В молодости я горазд был потолковать, погорячиться, иногда и побушевать в прессе, особенно насчет природы, литературы и морали. Поскольку природе мои буйные словеса не помогли, мораль, сами видите, где и как существует, а литература, такое серьезное дело, понял я после сорока лет работы в ней, что никакой трепотней, даже очень ловкой и красивой, ей не поможешь, то из ранних бойких статеек оставил лишь несколько — «для образца». Любопытна, в некотором смысле, статья, печатавшаяся в журнале «Урал» — «Нет, алмазы на дороге не валяются». По поводу этой, ныне невинно читающейся статейки разгорелась такая горячая полемика в уральской печати, что пришлось ее унимать и заканчивать постановлением Свердловского обкома, где было сказано, что я, автор статьи «Нет, алмазы…», — изначально безответственный, безыдейный, не более и не менее, как нарушил «ленинские нормы».
Признаться, я не очень испугался этого постановления и слов о ленинских нормах, от которых иные товарищи в ту пору в ботинки писали и с сердечным приступом в больницу ложились. По легкомыслию своему, не иначе, я даже и гордился про себя, что нарушил нормы-то, ленинские-то. И теперь, во зрелом возрасте лишь сожалею, что редко их нарушал иль нарушал шумно, в гулевом застолье, либо в лесу, на охоте.
Особое место в книге занимают рецензии, предисловия, заметки о книгах периферийных писателей. Далеко не все они попали в эту книгу, иные вяло и неинтересно написаны, иные авторы «не развились», не сделались сами «интересными», выскочили, прокукарекали, но не светает, и унялись, бросили мучить бумагу иль прониклись тяжелой завистью к тем своим собратьям по перу, что с ними начинали и не отстали от этого тяжкого, часто и неблагодарного дела, и порой эту зависть раскаляют в заскорузлой душе до ненависти, как бросовую железяку в забытой кузнице, и готовы той железякой голову расколоть тем, кто терпит, работает и не жалуется на «режим», который погубил его талант и заморил голодом.

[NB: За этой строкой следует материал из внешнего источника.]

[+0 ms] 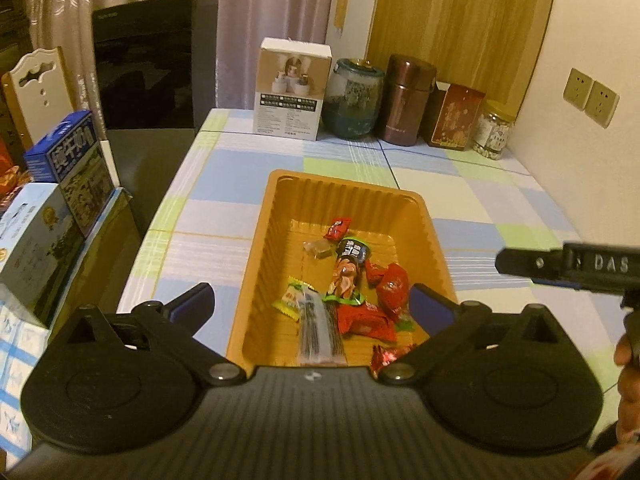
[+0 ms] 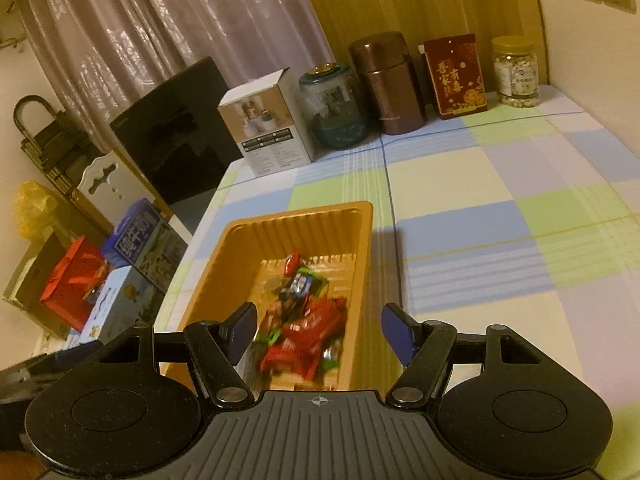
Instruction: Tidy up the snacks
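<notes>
Snacks [image 1: 352, 292], small wrapped sweets and bars, heaped loose in orange tray [image 1: 432, 240] at centre of left wrist view, lower centre of right wrist view. Judged light, soft and crinkly; film wrappers likely slippery, contents crushable under a hard pinch. Best taken singly across the wrapper's narrow middle or by a twisted end; long clear-wrapped bar [image 1: 320, 332] across its width. Tray itself thin moulded plastic, probably flexible at the rim.

Left gripper [image 1: 312, 304] spread wide above near end of tray, nothing between pads. Right gripper [image 2: 320, 334] parted to a moderate gap, likewise empty, over tray's near right corner; contents blurred in that view.

Checked tablecloth [image 1: 460, 184] bare around tray. Along upper edge, well apart from tray: white box [image 1: 292, 92], glass jar [image 1: 352, 100], brown flask [image 1: 408, 100], red box [image 1: 456, 120], nut jar [image 1: 492, 132]. Cartons [image 1: 64, 184] stacked at left, off the table. Ribbed tray walls the only obstruction to a low sideways approach.
</notes>
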Motion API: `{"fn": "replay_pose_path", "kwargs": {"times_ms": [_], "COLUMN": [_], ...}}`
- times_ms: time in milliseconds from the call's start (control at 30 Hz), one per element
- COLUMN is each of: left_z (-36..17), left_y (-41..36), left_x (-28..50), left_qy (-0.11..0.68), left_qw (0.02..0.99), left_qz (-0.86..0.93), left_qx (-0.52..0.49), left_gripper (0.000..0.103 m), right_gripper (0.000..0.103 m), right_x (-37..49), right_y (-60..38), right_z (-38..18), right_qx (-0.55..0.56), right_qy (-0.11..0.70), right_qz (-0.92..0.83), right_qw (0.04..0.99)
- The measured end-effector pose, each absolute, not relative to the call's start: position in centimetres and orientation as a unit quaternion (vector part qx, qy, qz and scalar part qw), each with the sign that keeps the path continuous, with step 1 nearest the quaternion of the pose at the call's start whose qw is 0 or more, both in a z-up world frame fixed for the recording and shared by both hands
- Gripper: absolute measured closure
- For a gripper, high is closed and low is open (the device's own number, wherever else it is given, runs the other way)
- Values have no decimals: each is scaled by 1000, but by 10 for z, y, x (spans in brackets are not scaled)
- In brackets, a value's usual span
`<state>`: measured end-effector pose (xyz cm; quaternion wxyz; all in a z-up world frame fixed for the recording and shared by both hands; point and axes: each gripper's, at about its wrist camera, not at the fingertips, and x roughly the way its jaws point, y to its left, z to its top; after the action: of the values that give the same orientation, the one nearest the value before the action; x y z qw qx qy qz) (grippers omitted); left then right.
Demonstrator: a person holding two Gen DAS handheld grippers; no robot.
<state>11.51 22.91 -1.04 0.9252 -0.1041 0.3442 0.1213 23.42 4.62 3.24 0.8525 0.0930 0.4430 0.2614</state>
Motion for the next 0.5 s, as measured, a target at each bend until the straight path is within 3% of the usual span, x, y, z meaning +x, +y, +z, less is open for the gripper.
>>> {"fn": "replay_pose_path", "kwargs": {"times_ms": [67,200,500], "left_z": [-4,6,16], "left_y": [223,208,174], "left_x": [103,78,31], "left_qy": [340,337,351], "left_qw": [926,928,922], "left_qz": [121,128,125], "left_qx": [-105,-98,-108], "left_gripper": [0,0,0], "right_gripper": [34,23,21], "right_x": [221,191,134], "right_y": [42,29,-4], "right_z": [40,50,62], "right_qx": [84,59,38], "right_qy": [442,435,436], "right_qz": [261,256,247], "right_qw": [854,861,864]}}
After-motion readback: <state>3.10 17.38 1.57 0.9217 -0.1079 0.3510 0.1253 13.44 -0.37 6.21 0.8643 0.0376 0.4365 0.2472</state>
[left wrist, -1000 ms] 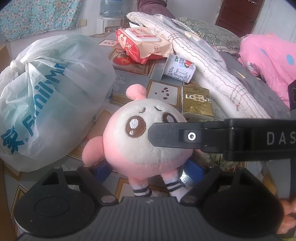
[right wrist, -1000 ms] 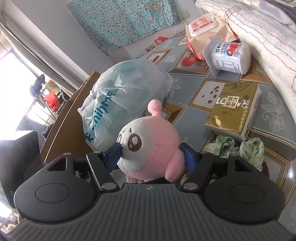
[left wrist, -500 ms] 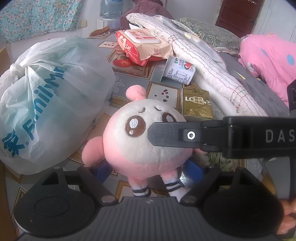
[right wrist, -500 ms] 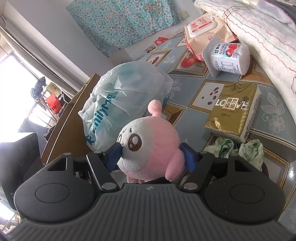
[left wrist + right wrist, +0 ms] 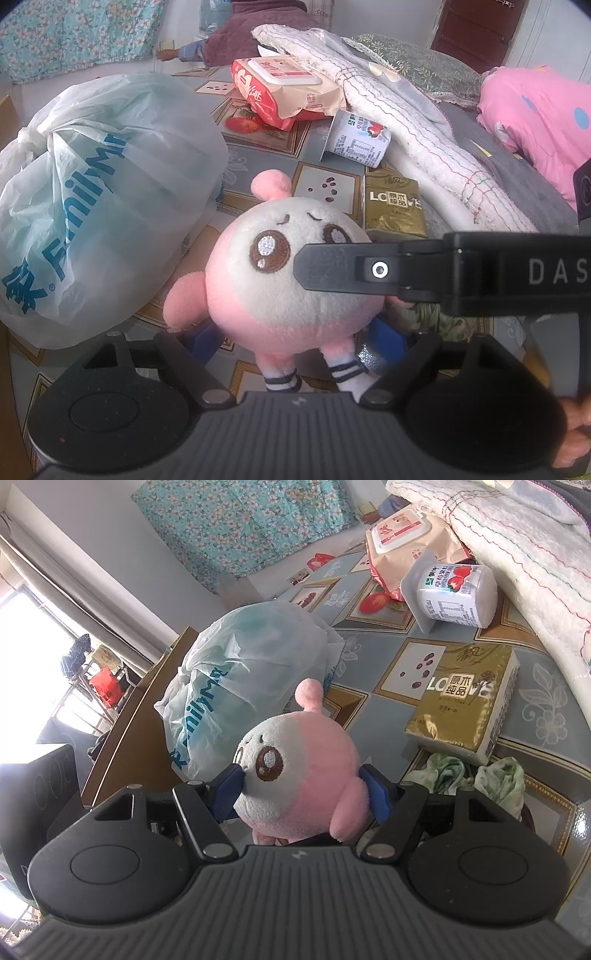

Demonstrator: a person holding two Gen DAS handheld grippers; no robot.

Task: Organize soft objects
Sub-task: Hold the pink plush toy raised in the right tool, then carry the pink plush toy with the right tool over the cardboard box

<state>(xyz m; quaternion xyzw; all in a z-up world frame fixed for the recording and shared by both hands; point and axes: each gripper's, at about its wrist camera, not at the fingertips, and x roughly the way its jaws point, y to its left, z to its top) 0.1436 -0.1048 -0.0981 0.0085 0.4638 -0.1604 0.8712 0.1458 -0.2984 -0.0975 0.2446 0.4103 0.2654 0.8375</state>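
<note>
A round pink and white plush toy (image 5: 299, 771) hangs above the patterned table (image 5: 546, 686). My right gripper (image 5: 306, 794) is shut on it, one blue pad on its face and one on its back. In the left wrist view the plush toy (image 5: 291, 280) fills the middle, and a black finger (image 5: 369, 269) of the right gripper crosses its face. My left gripper (image 5: 295, 339) stands open under it; the toy's legs hang between the wide blue pads, which do not visibly press on it.
A tied white plastic bag (image 5: 92, 206) lies left of the toy. Behind it are a gold tissue pack (image 5: 393, 206), a tipped yogurt cup (image 5: 356, 138) and a wipes pack (image 5: 284, 88). A white blanket (image 5: 406, 122), pink quilt (image 5: 535, 110) and green cloth (image 5: 472, 779) are to the right.
Both grippers and the plush toy hold still. At the back, a person in a dark red top has leaned in and laid an arm by the far table edge.
</note>
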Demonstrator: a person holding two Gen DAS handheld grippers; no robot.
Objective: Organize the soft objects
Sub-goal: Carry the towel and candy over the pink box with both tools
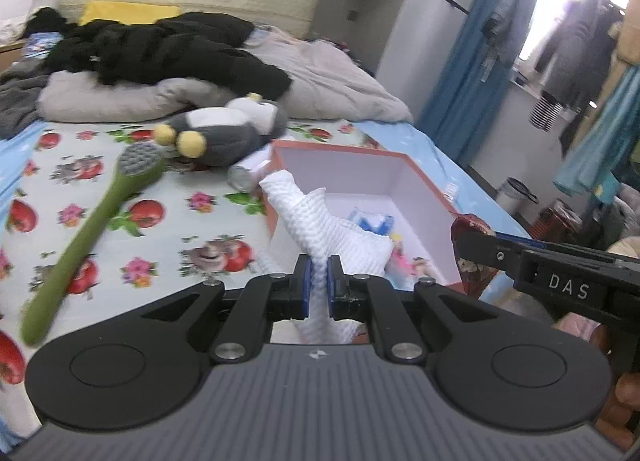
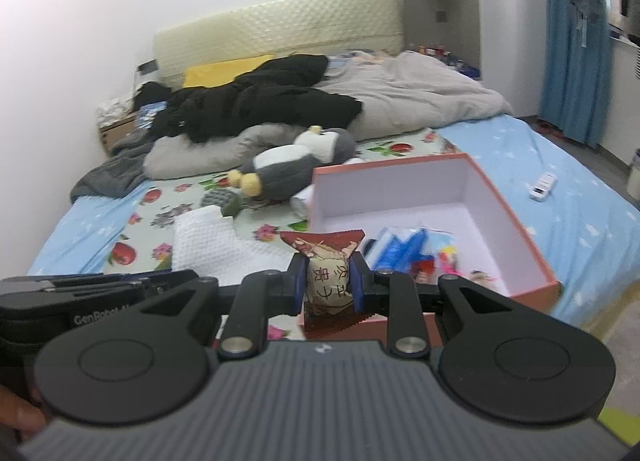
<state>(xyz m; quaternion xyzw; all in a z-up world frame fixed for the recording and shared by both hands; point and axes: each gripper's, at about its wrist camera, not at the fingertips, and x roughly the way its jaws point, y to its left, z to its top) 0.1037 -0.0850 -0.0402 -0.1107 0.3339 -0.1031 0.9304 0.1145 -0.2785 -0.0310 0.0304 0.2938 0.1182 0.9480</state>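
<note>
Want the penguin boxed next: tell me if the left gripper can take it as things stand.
Probably not yet: the left gripper is shut on the white cloth. The way to the plush penguin looks free otherwise.

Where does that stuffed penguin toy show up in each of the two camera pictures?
Left wrist view: the penguin toy lies on the bed at upper centre, just left of the box's far corner.
Right wrist view: the penguin toy lies at centre, behind the box's left corner.
Shared landmark: the pink box.
</note>
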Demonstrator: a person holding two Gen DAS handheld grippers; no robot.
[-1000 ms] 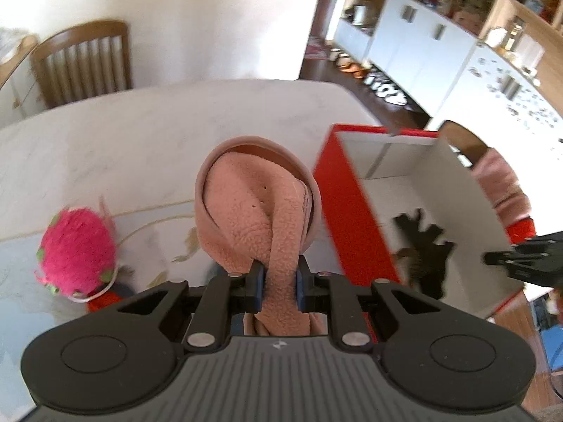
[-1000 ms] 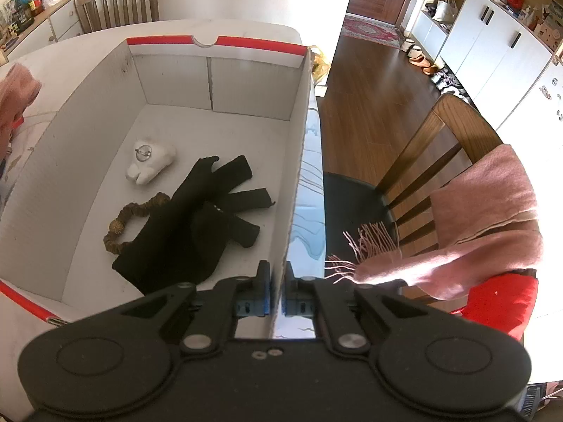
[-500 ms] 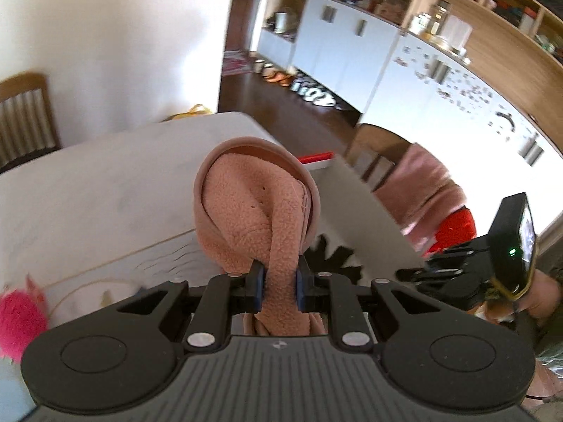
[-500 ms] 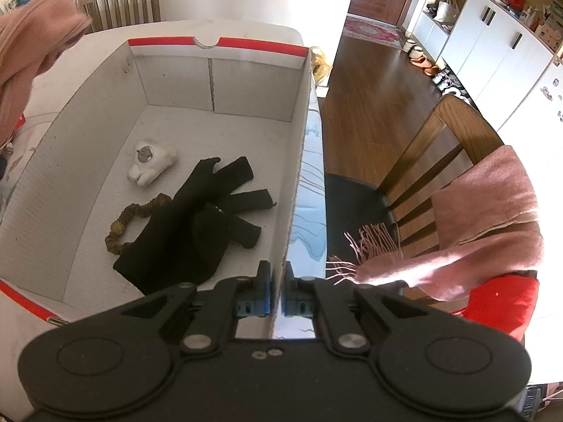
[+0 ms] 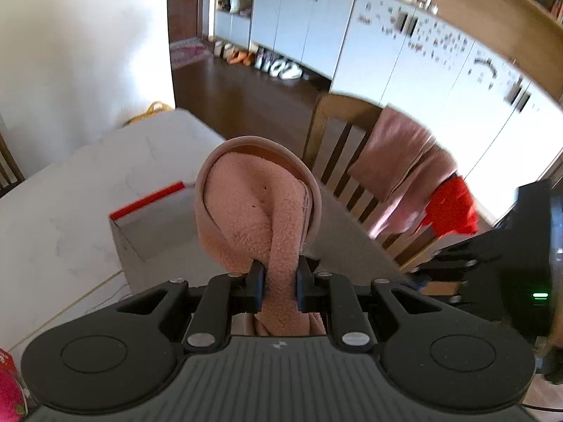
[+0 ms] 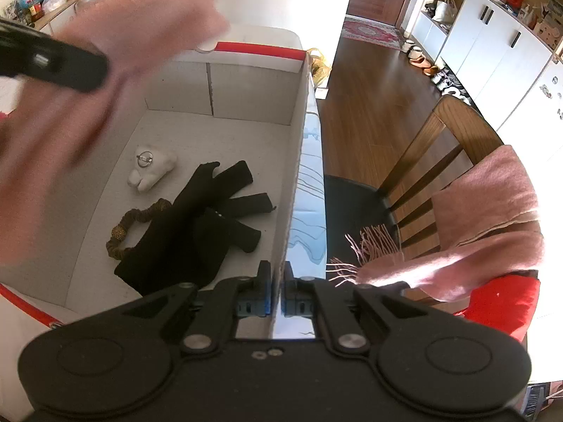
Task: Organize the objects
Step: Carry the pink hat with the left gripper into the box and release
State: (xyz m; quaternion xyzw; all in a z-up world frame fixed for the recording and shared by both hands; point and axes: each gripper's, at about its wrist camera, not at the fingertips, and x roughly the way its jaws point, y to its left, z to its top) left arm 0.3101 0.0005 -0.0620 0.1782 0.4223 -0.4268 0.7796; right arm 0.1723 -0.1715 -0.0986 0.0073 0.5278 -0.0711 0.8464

Признаться, я не то что горжусь этими материалами, но радуюсь и доволен тем, что знал в литературе многих людей, дружил с ними и смог в меру сил моих помочь им, душевно откликался на их сердечный порыв ко мне, а то и просто помог книжку напечатать, литератором себя почувствовать, приучал к работе тяжкой, всепоглощающей, да не к прогулкам по цветками поросшему литературному лужку.
Публицистика — это сегодняшний, текущий день. От нее пишущему и мыслящему человеку никуда не деться, как бы он ни старался «отвертеться» от нее.
Вот составил книгу и обнаружил, как мало писал и беседовал я о нашем русском языке, подверженном небывалому браконьерству и пагубе от социалистической лагерной действительности; совсем мало писал о театре и музыке, а ведь жил ими, укреплялся ими, да и существовал, обогащаясь духовно, не впал в скотство и пьянство благодаря им.
Думам, хоть они порой и «окаянные», нет конца, значит, и размышлениям на бумаге нет пределу, — пока живу, значит, мыслю и страдаю, да простит меня гений русский за повторение его прекрасных слов.